Normalmente, dopo le “Quarantore” al Carmine, il successivo appuntamento sarebbe stato a mezzanotte davanti a San Domenico per la processione della croce penitenziale organizzata dalla confraternita dell’Addolorata, detta de “’A foròre”, dal suono della campana fuori orario che annuncia l’inizio del periodo quaresimale. Purtroppo anche tale appuntamento (e non soltanto questo, come è stato per la rassegna “Facies Passionis” al Carmine) è venuto meno a causa delle disposizioni in materia sanitaria. Ricordiamo che dopo la recita in chiesa del santo rosario, il corteo di confratelli e consorelle percorreva via Duomo, piazzetta San Costantino, postierla Vianuova (con un momento di meditazione nella chiesa di San Giuseppe), via Garibaldi, piazza Fontana, pendio San Domenico. Accompagnava i canti penitenziali (voce guida, quella del soprano Daniela Abbà) l’orchestra di fiati “Santa Cecilia” di Taranto diretta dal maestro Giuseppe Gregucci, che eseguiva, al termine, un brano caro ai tradizionalisti: il “Mottetto alla Desolata” di Marinosci, intonato dai confratelli disposti sulle scalinate della chiesa.

La celebrazione ricalcava una più datata, opportunamente adeguata ai tempi, che si svolgeva molti anni fa, sempre alla mezzanotte tra il martedì e il mercoledì, quando dall’arcivescovado usciva in breve processione il Capitolo metropolitano. A conclusione, il falò acceso in piazza, con le palme e i ramoscelli d’ulivo dell’anno passato da cui si ricavavano le Sacre Ceneri.

LA CELEBRAZIONE DELL’ARCIVESCOVO IN CONCATTEDRALE
Oggi, mercoledì 17 alle ore 18.30 l’arcivescovo mons. Filippo Santoro presiederà in Concattedrale con il Capitolo Metropolitano, la celebrazione eucaristica d’inizio Quaresima durante la quale saranno imposte le Ceneri.
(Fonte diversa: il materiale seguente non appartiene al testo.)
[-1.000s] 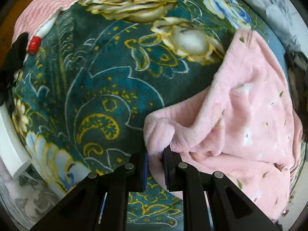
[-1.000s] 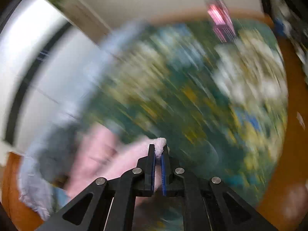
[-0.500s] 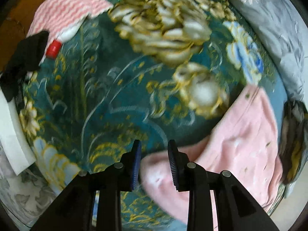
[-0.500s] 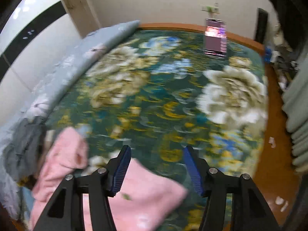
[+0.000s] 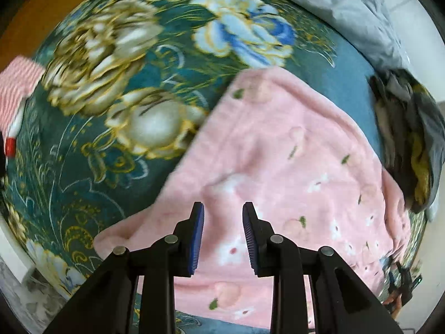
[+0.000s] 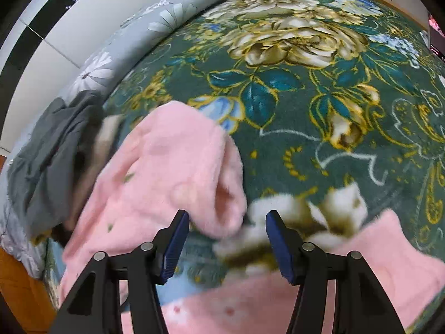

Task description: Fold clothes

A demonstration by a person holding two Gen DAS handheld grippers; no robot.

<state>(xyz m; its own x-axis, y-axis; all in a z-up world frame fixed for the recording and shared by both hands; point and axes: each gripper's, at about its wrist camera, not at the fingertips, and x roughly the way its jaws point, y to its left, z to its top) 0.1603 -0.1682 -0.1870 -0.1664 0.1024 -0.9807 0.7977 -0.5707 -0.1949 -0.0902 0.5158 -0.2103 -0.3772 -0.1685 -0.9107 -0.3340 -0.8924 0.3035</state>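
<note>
A fluffy pink garment [image 5: 292,167] with small flower and peach prints lies spread on the green floral bedspread [image 5: 111,111]. My left gripper [image 5: 222,220] is open and empty, hovering just above the garment's near part. In the right wrist view the same pink garment [image 6: 167,167] lies at the left with a sleeve opening facing me, and another pink part [image 6: 389,250] sits at the lower right. My right gripper [image 6: 226,228] is wide open and empty above the bedspread [image 6: 306,97] between these pink parts.
A dark grey heap of clothes [image 5: 411,139] lies beside the pink garment, also in the right wrist view [image 6: 50,161]. A grey flowered quilt [image 6: 139,27] runs along the bed's far edge. A red-and-white striped cloth [image 5: 14,83] lies at the left.
Both grippers held corners of the pink garment a second ago. Both have opened and let go, and the garment now lies flat on the bed. Both cameras have swung towards it.
</note>
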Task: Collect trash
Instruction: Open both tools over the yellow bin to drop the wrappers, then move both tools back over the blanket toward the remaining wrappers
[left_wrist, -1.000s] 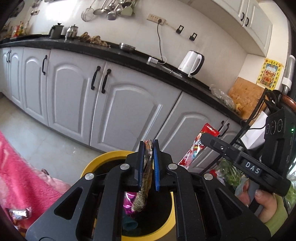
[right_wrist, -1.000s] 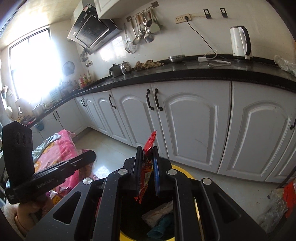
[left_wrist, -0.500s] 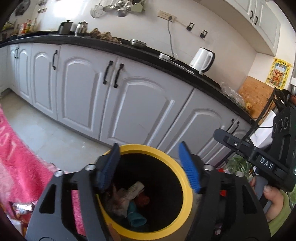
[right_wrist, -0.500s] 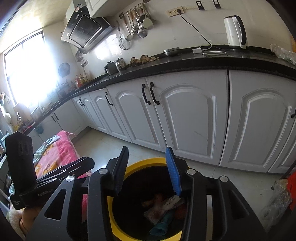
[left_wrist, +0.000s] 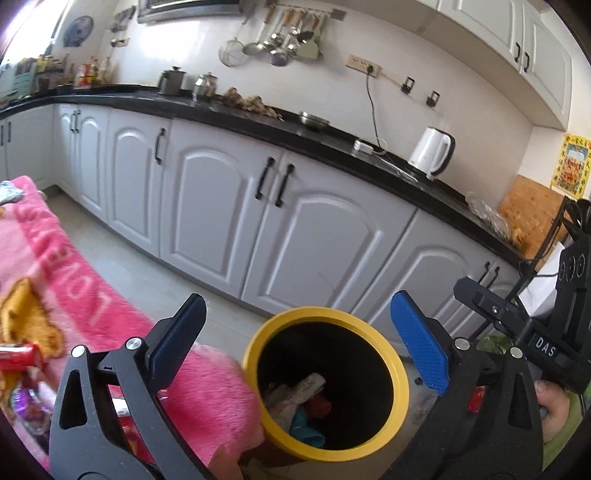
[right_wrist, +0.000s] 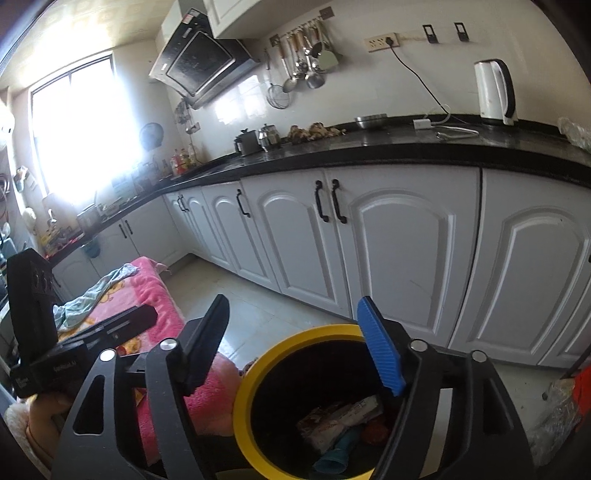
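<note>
A black bin with a yellow rim (left_wrist: 325, 317) (right_wrist: 295, 338) stands on the floor before the white cabinets, with several wrappers (left_wrist: 299, 395) (right_wrist: 340, 417) lying inside. Above its left side hangs my left gripper (left_wrist: 299, 343), jaws still opening, nothing between them. My right gripper (right_wrist: 295, 347) hovers over the bin's near rim, jaws opening too and empty. More wrappers (left_wrist: 18, 356) lie on the pink blanket (left_wrist: 74, 295) at the left. Each gripper shows in the other's view, the left one (right_wrist: 74, 354) and the right one (left_wrist: 535, 332), each held by a hand.
White base cabinets (left_wrist: 314, 229) under a black counter run behind the bin. A white kettle (left_wrist: 430, 153) and a pot stand on the counter. The pink blanket (right_wrist: 155, 306) also carries a light cloth (right_wrist: 92, 295). Plastic bags (right_wrist: 561, 402) lie on the floor at the right.
Both grippers were shut on wrappers a second ago; both have let go and opened wide, and the wrappers dropped into the bin. The left gripper has swung left toward the blanket.
</note>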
LE “QUARANTORE” DELLA CONFRATERNITA DELL’ADDOLORATA
Sempre oggi, mercoledì 17 alle ore 18.30 la confraternita dell’Addolorata terrà la santa messa delle Ceneri nella chiesa di San Domenico Maggiore. Al termine, inizieranno le “Quarantore” con esposizione del Santissimo Sacramento fino alle ore 21. L’adorazione a Gesù Eucarestia riprenderà il giorno seguente, giovedì 18, dalle ore 16 fino alle 21. Anche venerdì 19 si osserverà lo stesso orario di adorazione mentre sabato 20 si esporrà solennemente il Santissimo Sacramento ininterrottamente dalle ore 7 alle 18. A conclusione, celebrazione della santa messa.

LE VIA CRUCIS CONFRATERNALI
Infine domenica 21 i sodalizi del Carmine e dell’Addolorata, custodi dei nostri riti penitenziali, terranno nelle proprie chiese le prime solenni Via Crucis con i confratelli in abito di rito; l’ accesso alle funzioni sarà contingentato. E l’intenzione principale di preghiera sarà innanzitutto quella per la conclusione di questa terribile emergenza sanitaria che ha stravolto la nostra vita e provocato molti lutti.